Une préférence pour la qualité de l’environnement de la part d’individus qui ne renoncent pas à l’usage de l’automobile est facilement qualifiée par certains économistes d’irrationnelle. Ces mêmes économistes vont s’appuyer sur le plébiscite marchand en faveur de l’automobile pour en déduire un peut trop rapidement l’aspect socialement choisi du développement des trafics automobile. En fait, si l’on refuse de qualifier la préférence des individus pour la qualité de l’environnement d’irrationnelle, suivant en cela les recommandations de Max Weber, reprises par Raymond Boudon, on constate que ce plébiscite mérite d’être fondamentalement relativisé.

Werner Brög (1991) 361 montre ainsi que peut exister une majorité d’individus prêts à renoncer à l’usage de leur automobile si les transports collectifs étaient mieux adaptés. Ainsi, des individus peuvent choisir l’automobile plutôt que les transports collectifs, bien qu’ils soient plutôt en faveur des transports collectifs. Ces individus sont en fait loin d’être irrationnels : c’est que l’inadaptation de l’offre de transport collectif qui est à leur disposition qui ne leur donne pas le choix.

Lié à ce problème d’absence de choix, on peut expliquer aisément la divergence entre choix marchands en faveur de l’automobile et préférences sociales en faveur de l’environnement et des transports collectifs par un phénomène de « dilemme du prisonnier ». Nous allons voir que le cas de la mise en concurrence sur un segment de marché d’un système de transport public contre un système de transport individuel conduit à un tel cas de divergence. Ce cas est lié au phénomène de rendements marginaux croissants des TC.

Supposons que l’on ait deux individus A et B qui doivent choisir entre deux modes de transports VP (système de transport individuel) et TC (système de transport public). Supposons que si A et B choisissent VP, leur satisfaction sera moyenne parce que A et B vont se gêner mutuellement sur la route.

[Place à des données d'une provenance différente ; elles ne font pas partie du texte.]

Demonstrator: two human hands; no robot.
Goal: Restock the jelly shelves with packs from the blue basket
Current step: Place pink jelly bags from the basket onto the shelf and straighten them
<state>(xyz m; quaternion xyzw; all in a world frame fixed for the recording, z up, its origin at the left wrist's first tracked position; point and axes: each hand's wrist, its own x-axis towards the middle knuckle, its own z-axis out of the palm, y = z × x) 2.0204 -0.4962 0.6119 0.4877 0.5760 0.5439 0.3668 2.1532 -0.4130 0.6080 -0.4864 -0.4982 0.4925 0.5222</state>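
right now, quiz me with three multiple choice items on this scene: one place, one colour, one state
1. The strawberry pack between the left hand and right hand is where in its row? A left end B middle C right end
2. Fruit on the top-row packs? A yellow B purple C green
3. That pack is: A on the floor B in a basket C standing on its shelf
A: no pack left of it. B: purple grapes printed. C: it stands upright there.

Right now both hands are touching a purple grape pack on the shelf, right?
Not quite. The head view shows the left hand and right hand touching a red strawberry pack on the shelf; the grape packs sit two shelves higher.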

Par contre s’ils choisissent tous les deux TC, leur satisfaction sera forte parce que A et B sont plutôt en faveur de l’environnement d’une part, et parce que leur présence conjointe permet de mettre en place un système de transport public performant. Si A ou B est seul à choisir VP, sa satisfaction sera forte parce qu’il ne sera pas gêné par l’autre sur la route. Par contre, si A ou B est seul à choisir TC, sa satisfaction sera faible parce que sa présence seule ne suffira pas à mettre en place un système de transport public performant. Les différentes satisfactions possibles sont donc les suivantes (nous noterons 1,2, et 3 les satisfactions faibles, moyennes, fortes) :

  A choisi VP A choisi TC
B choisi VP A : 2 ; B : 2 ; A+B : 4 A : 1 ; B : 3 ; A+B : 4
B choisi TC A : 3 ; B : 1 ; A+B : 4 A : 3 ; B : 3 ; A+B : 6

Le tableau permet de montrer que même si la satisfaction maximale correspond au choix TC par A et B, leurs stratégies respectives ont toutes les chances de les conduire à choisir la VP. En effet, en choisissant la VP, l’éventail possible de leur satisfaction se situera entre 2 et 3, alors qu’un choix des TC les met à la merci d’une satisfaction réduite au minimum (éventail de satisfaction possible entre 1 et 3).

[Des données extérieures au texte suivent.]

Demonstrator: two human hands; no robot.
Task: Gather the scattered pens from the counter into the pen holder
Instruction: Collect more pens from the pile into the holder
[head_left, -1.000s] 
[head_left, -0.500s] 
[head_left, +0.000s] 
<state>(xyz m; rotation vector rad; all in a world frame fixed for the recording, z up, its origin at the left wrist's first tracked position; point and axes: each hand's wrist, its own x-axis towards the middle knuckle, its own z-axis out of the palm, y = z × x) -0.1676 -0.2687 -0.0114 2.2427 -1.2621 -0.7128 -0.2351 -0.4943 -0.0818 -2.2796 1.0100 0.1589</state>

Ce type de problème que nous avions mis en relief dans l’analyse des comportements individuels face à l’environnement, nécessite comme solution une stratégie de coopération. Il a une importance considérable dans le marché des transports. Un individu ne peut décider d’avoir un comportement plus respectueux de l’environnement en choisissant les TC que si il espère que cela peut avoir un effet significatif : en fait, constatant que son action individuelle est seule insuffisante pour une quelconque amélioration, il sera très vite découragé et renoncera à ses efforts. Nous touchons alors un cas typique de divergence entre choix marchand et préférence sociale dans le marché des transports privés/publics.

Notes
360.

LEUTZBACH, Wilhelm (1994), Auto haben und bahn fahren - zur Problematik des Verhaltenswandels, Universität Karlsruhe.

361.

BRÖG, Werner (1991), Sensibilisation de l’opinion au transport public dans la communauté européenne, Socialada, rapport pour l’Union Internationale des Transports Publics (UITP), Bruxelles.